#### Instructions to follow
Reproduce only the top of the records, down to and including the line containing "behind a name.".

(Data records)
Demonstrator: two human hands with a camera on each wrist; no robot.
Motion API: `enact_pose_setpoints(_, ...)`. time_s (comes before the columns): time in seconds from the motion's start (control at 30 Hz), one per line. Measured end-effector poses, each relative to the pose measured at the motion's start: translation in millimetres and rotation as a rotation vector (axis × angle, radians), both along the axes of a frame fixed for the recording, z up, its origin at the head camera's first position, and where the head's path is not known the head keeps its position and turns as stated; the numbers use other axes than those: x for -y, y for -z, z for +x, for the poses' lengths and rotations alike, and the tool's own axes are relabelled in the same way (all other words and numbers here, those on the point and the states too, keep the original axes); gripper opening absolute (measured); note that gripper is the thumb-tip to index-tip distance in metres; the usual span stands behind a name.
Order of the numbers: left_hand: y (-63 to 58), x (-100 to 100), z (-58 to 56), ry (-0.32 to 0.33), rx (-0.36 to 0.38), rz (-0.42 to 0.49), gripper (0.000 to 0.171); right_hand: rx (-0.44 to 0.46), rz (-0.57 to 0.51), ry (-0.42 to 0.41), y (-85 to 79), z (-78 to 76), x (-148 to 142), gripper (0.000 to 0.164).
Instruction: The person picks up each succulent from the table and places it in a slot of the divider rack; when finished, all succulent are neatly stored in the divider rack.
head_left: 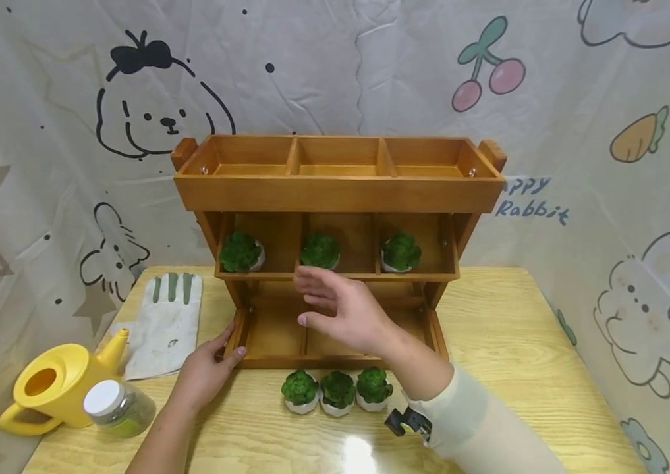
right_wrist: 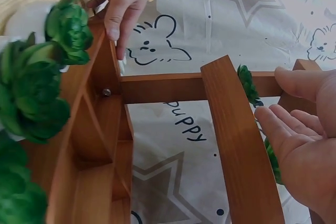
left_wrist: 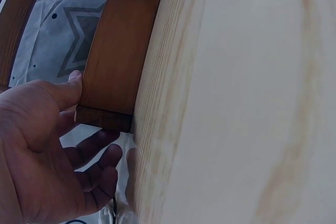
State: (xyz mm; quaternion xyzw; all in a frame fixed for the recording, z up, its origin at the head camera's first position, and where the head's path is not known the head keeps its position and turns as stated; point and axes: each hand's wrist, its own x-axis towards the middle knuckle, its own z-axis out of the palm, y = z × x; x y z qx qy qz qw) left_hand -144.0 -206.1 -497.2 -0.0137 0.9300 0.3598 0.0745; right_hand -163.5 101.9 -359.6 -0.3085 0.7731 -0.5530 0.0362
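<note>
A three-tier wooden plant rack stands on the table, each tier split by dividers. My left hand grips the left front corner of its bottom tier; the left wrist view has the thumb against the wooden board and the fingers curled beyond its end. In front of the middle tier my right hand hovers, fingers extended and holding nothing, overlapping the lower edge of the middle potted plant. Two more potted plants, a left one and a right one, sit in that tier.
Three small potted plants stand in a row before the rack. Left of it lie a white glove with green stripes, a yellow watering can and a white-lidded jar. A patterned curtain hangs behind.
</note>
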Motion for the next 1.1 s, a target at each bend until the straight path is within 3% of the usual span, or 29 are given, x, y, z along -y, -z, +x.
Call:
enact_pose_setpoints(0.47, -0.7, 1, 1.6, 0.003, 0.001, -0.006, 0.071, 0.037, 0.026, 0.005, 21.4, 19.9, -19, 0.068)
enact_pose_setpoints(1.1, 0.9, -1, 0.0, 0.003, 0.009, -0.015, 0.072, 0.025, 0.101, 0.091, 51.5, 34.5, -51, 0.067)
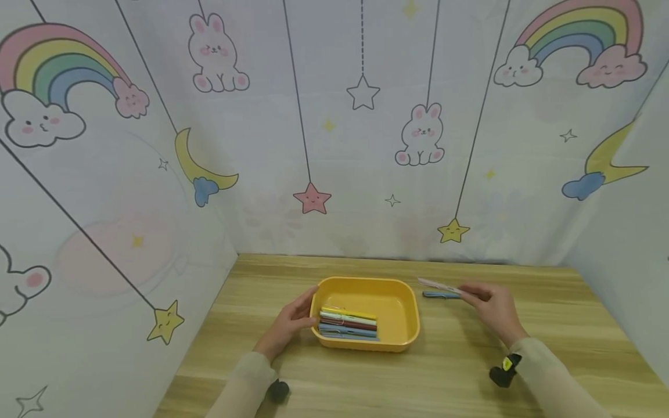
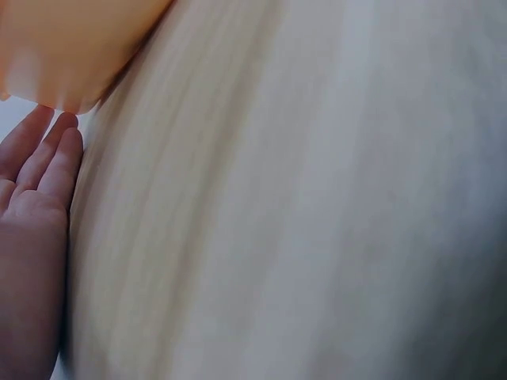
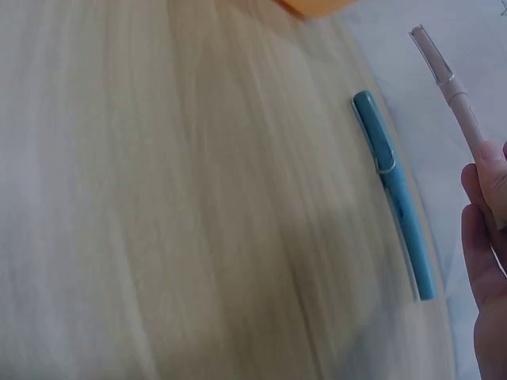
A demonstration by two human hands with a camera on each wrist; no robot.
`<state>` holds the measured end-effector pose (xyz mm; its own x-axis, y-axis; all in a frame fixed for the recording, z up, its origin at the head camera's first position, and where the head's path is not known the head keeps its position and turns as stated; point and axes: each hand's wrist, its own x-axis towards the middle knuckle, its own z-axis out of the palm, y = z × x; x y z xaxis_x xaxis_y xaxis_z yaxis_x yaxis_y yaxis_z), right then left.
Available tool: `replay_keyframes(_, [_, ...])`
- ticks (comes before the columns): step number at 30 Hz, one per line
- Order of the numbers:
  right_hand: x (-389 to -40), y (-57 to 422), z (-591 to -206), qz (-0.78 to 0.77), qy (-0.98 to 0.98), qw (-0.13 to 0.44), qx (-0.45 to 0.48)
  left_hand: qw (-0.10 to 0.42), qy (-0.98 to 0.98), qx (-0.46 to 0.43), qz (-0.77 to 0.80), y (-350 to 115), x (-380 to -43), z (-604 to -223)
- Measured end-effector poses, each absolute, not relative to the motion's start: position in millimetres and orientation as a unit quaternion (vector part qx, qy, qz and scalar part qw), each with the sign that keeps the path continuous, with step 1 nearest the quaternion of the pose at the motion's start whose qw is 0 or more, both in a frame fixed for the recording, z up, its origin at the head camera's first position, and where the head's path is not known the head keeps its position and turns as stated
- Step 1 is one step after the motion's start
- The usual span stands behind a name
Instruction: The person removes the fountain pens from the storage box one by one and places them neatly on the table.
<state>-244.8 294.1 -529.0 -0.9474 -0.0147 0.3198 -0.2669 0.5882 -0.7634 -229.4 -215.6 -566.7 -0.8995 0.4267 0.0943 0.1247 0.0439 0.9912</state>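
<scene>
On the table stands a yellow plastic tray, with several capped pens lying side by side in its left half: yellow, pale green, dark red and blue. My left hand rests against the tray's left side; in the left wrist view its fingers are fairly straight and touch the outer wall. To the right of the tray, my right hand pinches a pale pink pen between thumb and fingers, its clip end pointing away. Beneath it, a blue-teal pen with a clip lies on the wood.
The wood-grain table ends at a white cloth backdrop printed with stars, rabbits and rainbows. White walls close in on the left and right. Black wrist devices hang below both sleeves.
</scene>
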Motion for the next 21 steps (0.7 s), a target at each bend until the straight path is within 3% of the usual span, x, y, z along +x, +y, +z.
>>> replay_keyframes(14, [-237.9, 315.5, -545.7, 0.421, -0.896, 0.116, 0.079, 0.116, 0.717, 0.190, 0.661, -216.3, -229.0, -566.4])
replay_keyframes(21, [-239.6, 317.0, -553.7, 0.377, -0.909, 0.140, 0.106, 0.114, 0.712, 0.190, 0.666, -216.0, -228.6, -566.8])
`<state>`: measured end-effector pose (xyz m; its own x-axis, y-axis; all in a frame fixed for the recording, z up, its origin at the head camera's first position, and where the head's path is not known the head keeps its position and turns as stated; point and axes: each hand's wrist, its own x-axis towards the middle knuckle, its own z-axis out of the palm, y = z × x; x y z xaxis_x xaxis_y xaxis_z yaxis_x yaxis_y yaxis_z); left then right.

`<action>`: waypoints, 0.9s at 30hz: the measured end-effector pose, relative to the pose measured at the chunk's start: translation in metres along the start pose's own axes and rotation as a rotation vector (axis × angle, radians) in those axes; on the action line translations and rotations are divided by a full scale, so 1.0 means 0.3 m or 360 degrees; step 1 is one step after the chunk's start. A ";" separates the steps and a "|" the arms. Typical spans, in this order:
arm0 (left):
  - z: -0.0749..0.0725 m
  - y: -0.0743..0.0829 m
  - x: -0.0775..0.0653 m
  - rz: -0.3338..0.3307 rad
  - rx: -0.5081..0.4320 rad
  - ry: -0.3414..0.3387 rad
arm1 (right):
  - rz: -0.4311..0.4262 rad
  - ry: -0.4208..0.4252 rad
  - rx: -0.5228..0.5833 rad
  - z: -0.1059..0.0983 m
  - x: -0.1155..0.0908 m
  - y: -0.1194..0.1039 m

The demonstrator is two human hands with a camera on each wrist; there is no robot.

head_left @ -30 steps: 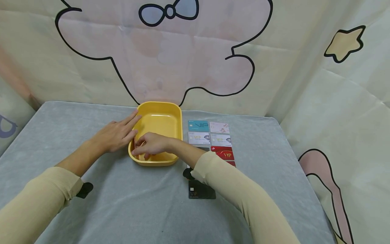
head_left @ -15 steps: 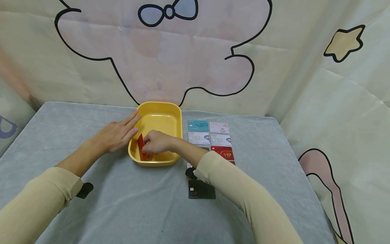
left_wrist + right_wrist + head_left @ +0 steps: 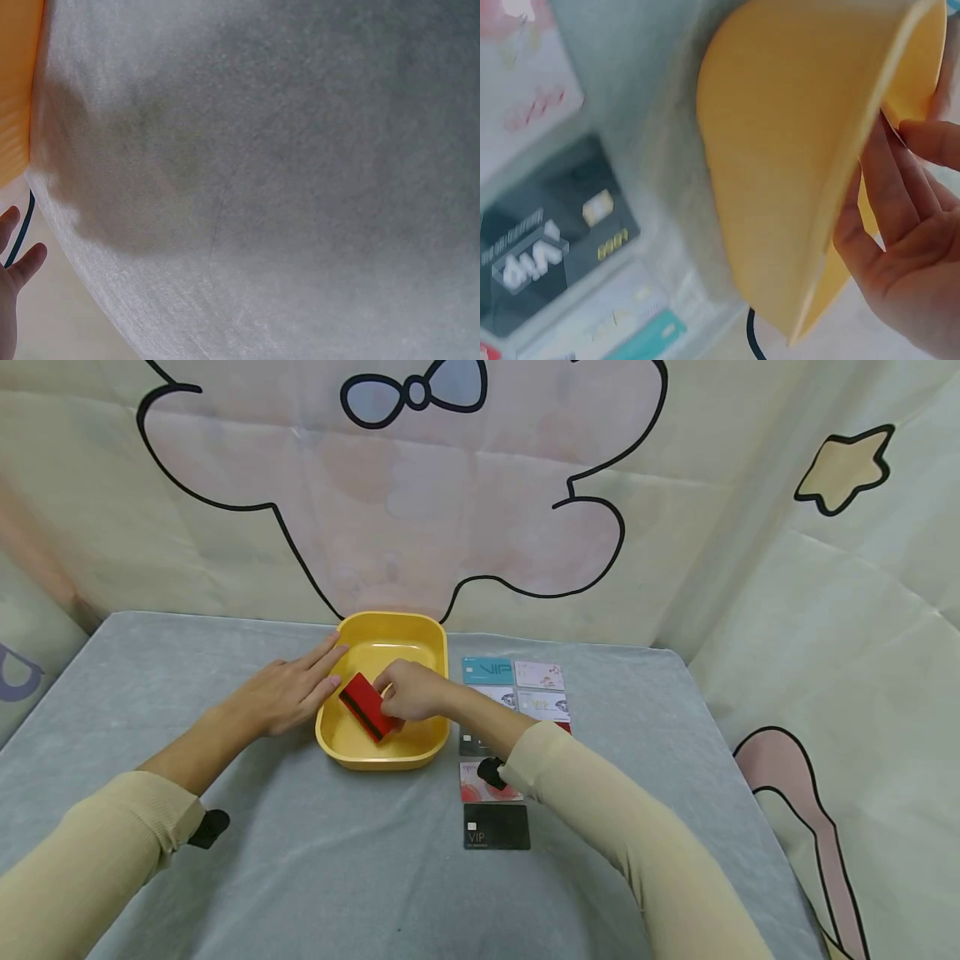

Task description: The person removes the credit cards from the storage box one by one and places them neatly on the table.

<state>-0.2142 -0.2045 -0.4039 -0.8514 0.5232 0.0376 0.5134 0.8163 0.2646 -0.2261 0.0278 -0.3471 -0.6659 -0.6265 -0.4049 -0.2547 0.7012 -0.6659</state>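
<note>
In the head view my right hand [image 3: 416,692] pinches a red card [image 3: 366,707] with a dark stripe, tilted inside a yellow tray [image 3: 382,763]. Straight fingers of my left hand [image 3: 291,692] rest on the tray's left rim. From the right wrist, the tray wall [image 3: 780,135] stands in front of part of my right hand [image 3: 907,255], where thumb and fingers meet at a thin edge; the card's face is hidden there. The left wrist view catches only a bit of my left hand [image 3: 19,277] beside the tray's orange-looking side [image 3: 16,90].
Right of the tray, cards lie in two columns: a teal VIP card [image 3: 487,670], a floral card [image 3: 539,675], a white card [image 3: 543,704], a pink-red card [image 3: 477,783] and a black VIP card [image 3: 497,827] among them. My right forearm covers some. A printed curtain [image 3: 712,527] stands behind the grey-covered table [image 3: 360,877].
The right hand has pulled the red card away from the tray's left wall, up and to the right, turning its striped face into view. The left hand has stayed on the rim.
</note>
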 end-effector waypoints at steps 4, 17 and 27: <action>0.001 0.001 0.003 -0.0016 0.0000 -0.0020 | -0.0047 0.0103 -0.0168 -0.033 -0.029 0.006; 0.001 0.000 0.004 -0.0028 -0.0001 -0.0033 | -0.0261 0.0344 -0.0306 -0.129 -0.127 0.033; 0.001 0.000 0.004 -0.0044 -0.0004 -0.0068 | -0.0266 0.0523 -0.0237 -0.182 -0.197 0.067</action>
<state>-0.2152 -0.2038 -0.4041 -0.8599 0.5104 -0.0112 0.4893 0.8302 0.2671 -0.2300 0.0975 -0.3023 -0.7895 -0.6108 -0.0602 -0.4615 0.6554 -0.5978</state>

#### Solution
Demonstrator: two human hands with a camera on each wrist; no robot.
Motion API: `enact_pose_setpoints(_, ...)`. time_s (comes before the columns): time in seconds from the motion's start (control at 30 Hz), one per line. Measured end-effector poses, each relative to the pose measured at the motion's start: translation in millimetres and rotation as a rotation vector (axis × angle, radians), both along the axes of a frame fixed for the recording, z up, its origin at the head camera's first position, and where the head's path is not known the head keeps its position and turns as stated; the numbers use other axes than those: x for -y, y for -z, z for +x, for the poses' lengths and rotations alike, and the tool's own axes are relabelled in the same way (all other words and numbers here, those on the point and the states too, keep the original axes); gripper opening absolute (measured); note that gripper is the thumb-tip to index-tip distance in metres; the usual span stands behind a name.

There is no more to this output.